Purpose: Owing to the characteristic anatomy, cochlear implantation (CI) for common cavity deformity (CCD) has resulted in varied outcomes and frequent facial and vestibular nerve stimulation. The current study analyzed the correlation among the distance between each electrode and cavity wall (abbreviation, D), programming parameters, and performances outcomes.Materials and Methods: The current, retrospective study included 25 patients (27 ears) with CCD underwent CI. The multiplanar volume reconstruction (MPVR) techniques were employed to reconstruct and evaluate the postoperative temporal bone CT. The D and maximum comfortable level (MCL) 6 months after CI, facial and vestibular nerve stimulation, and outcomes 1, 2, and 3 years after CI pertaining to the questionnaires were documented and analyzed.Results: The patients were divided into symptomatic (10, 37%) and asymptomatic (17, 63%) groups according to with or without facial and vestibular nerve stimulation.

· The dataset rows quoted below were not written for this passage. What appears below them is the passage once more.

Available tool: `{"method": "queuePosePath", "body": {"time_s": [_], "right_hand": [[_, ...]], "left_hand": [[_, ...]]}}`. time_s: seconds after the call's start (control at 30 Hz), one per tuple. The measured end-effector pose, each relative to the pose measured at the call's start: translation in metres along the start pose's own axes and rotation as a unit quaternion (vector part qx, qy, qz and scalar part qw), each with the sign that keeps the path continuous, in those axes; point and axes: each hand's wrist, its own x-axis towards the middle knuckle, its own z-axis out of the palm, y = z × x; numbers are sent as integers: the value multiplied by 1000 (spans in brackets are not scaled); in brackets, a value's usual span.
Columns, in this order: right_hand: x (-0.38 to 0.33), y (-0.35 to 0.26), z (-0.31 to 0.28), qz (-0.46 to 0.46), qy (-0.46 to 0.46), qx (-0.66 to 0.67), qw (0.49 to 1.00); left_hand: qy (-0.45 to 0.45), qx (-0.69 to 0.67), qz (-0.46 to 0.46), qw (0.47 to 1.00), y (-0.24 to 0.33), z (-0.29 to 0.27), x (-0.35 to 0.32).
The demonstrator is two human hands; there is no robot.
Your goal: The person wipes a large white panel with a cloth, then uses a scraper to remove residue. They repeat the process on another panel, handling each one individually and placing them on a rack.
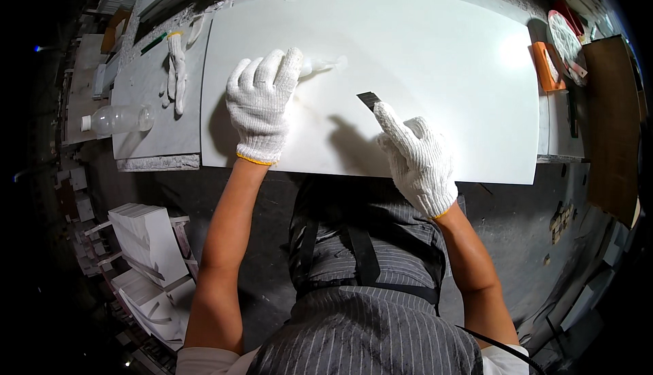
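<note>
A large white slab [422, 55] lies flat before me. My left hand [264, 96], in a white knit glove with a yellow cuff, is closed around a small translucent squeeze bottle [314, 66]. Its nozzle points right, at a faint clear wet-looking spot on the slab; whether the tip touches cannot be made out. In a matching glove, my right hand [416, 154] grips a dark flat blade [369, 100], its index finger stretched along it. The blade is held above the slab's near half, pointing up and left, and its shadow falls to the left.
Left of the slab lie a clear plastic bottle [122, 120] on its side, spare white gloves [175, 72] and a green stick [154, 43]. At right are an orange box [547, 67], a round white disc [566, 38] and a brown board [611, 123]. Stacked white tiles [148, 242] stand lower left.
</note>
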Motion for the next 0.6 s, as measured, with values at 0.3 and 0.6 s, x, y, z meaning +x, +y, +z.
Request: {"method": "queuePosePath", "body": {"time_s": [0.3,0.6], "right_hand": [[-2,3,2,-2,-2,4,1000],[-3,6,4,-14,0,17,1000]], "left_hand": [[-5,-3,11,1000,0,-2,2],[13,4,26,1000,-2,1,2]]}}
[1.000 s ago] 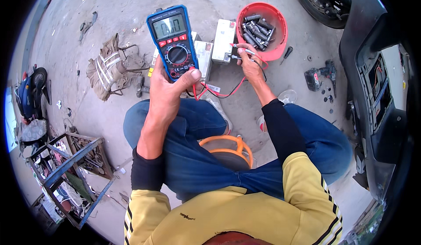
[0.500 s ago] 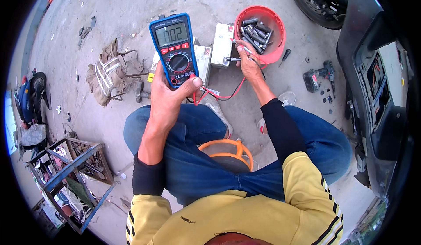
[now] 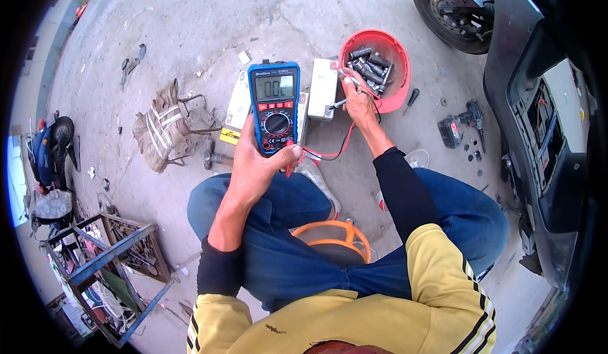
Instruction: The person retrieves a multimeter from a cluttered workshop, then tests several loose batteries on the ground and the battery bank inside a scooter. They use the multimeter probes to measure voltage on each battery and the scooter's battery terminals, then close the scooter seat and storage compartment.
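My left hand (image 3: 253, 173) grips a blue-framed digital multimeter (image 3: 277, 124) from below, thumb across its lower front, display facing up. In my right hand (image 3: 360, 105) are two test probes (image 3: 339, 104), one red and one black. Their tips are at the right end of the top of a white battery (image 3: 322, 94); whether both touch the terminals I cannot tell. Red and black test leads (image 3: 329, 156) run from the meter to the probes. Another whitish battery (image 3: 238, 103) with a yellow label lies partly hidden behind the meter.
A red upturned helmet-like bowl (image 3: 400, 97) holds several metal sockets (image 3: 373, 69). Around it lie a screwdriver (image 3: 413, 96) and a cordless drill (image 3: 465, 126). A hammer (image 3: 215, 159) and folded canvas stool (image 3: 161, 126) are left. A scooter (image 3: 532, 100) stands right, a metal frame (image 3: 107, 259) lower left.
The view has shifted, so the ground things sit lower in it. My left hand has brought the multimeter rightward and nearer me, and its display reading differs. The probes stay at the battery.
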Demonstrator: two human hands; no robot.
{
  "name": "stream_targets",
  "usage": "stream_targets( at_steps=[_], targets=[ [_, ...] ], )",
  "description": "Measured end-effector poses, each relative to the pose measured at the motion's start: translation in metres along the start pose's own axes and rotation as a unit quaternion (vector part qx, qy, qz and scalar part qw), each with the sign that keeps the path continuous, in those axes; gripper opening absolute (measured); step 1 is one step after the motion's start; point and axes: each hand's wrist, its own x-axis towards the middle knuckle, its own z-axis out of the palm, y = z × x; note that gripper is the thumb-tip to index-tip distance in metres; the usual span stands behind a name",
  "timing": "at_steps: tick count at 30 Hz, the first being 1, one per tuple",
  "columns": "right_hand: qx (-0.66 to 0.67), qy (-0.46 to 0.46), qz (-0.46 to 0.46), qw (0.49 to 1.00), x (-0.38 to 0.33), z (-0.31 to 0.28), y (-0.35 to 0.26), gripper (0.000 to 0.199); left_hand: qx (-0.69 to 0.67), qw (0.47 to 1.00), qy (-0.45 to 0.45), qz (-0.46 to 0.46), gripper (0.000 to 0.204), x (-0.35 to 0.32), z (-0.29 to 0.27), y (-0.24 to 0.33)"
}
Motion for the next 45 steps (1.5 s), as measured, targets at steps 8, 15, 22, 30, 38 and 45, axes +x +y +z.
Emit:
stream_targets(
  at_steps=[8, 15, 22, 30, 38, 45],
  targets=[
    [0.001, -0.004, 0.019, 1.0, 0.002, 0.002, -0.005, 0.042, 0.0, 1.0, -0.005, -0.01, 0.059, 0.0, -0.001, -0.001],
    [0.022, -0.002, 0.019, 1.0, 0.009, 0.0, 0.008, 0.039, 0.006, 1.0, -0.011, -0.01, 0.064, 0.002, 0.002, -0.001],
    [0.026, 0.002, 0.018, 1.0, 0.006, 0.0, 0.005, 0.04, 0.01, 1.0, -0.008, -0.01, 0.065, 0.003, 0.003, -0.003],
    [0.041, 0.026, 0.012, 0.999, 0.005, 0.002, 0.005, 0.033, 0.018, 1.0, 0.007, -0.021, 0.065, 0.004, 0.005, -0.001],
    [0.038, 0.01, 0.019, 0.999, 0.009, 0.001, 0.008, 0.037, 0.022, 1.0, 0.0, -0.019, 0.065, 0.006, 0.004, -0.004],
    [0.025, 0.014, 0.018, 0.999, 0.008, 0.001, 0.007, 0.038, 0.029, 0.999, -0.004, -0.015, 0.066, 0.006, 0.003, -0.005]
  ],
)
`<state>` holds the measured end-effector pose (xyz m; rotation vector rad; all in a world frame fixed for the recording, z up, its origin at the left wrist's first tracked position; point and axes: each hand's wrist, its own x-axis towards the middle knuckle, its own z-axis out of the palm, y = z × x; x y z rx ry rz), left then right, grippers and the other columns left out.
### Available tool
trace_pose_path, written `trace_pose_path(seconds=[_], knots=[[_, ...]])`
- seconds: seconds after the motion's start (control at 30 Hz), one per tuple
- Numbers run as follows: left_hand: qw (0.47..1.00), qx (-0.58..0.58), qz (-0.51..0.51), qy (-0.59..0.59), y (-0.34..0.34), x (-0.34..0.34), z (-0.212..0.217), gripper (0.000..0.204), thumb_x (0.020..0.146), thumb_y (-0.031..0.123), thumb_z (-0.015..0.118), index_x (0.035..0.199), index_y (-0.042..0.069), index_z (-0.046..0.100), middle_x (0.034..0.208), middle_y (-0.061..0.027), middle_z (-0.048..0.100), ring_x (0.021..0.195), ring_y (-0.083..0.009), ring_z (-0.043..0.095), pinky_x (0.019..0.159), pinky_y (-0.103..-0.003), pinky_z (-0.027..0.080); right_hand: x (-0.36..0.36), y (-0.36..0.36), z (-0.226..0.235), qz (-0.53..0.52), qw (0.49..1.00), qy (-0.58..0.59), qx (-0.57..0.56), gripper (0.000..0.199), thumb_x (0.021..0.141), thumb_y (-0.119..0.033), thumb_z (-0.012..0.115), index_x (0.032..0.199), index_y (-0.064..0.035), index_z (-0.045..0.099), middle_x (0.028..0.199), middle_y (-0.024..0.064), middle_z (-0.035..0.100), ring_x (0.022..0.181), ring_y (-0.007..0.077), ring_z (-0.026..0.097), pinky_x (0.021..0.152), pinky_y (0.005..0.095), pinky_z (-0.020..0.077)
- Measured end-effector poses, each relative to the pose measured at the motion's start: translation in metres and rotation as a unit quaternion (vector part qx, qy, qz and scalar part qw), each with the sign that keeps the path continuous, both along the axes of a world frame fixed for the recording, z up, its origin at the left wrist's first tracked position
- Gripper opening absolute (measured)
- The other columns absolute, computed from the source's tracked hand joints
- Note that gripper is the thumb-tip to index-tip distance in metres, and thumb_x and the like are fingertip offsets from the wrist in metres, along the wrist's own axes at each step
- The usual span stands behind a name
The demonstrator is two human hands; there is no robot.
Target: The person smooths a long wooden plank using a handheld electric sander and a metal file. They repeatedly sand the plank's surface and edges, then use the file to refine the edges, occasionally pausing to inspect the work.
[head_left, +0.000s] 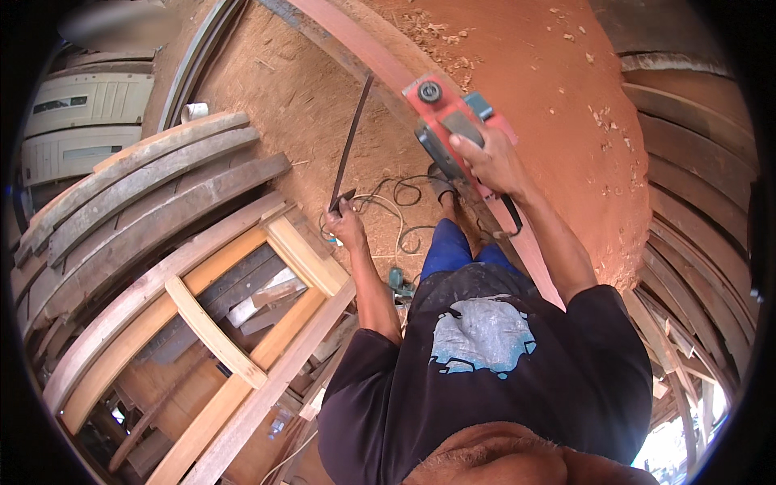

The MCL pertaining to the symptomatic group was significantly lower than asymptomatic group, but Categories of Auditory Performance (CAP) scores 1 year after surgery was better (p < 0.05). The subjects were divided into flat (12, 44.4%) and curved (15, 55.6%) groups based on the contour of MCL map. The MCL and D were lower and shorter in the curved group than the flat group, and CAP score 1 year after surgery and Speech Intelligibility Rating (SIR) 3 years after surgery were better (p < 0.05).Conclusion: Although abnormal reactions such as facial and vestibular nerve stimulation were observed to be more frequent, lower MCL and better outcomes were observed in relation to the shorter D.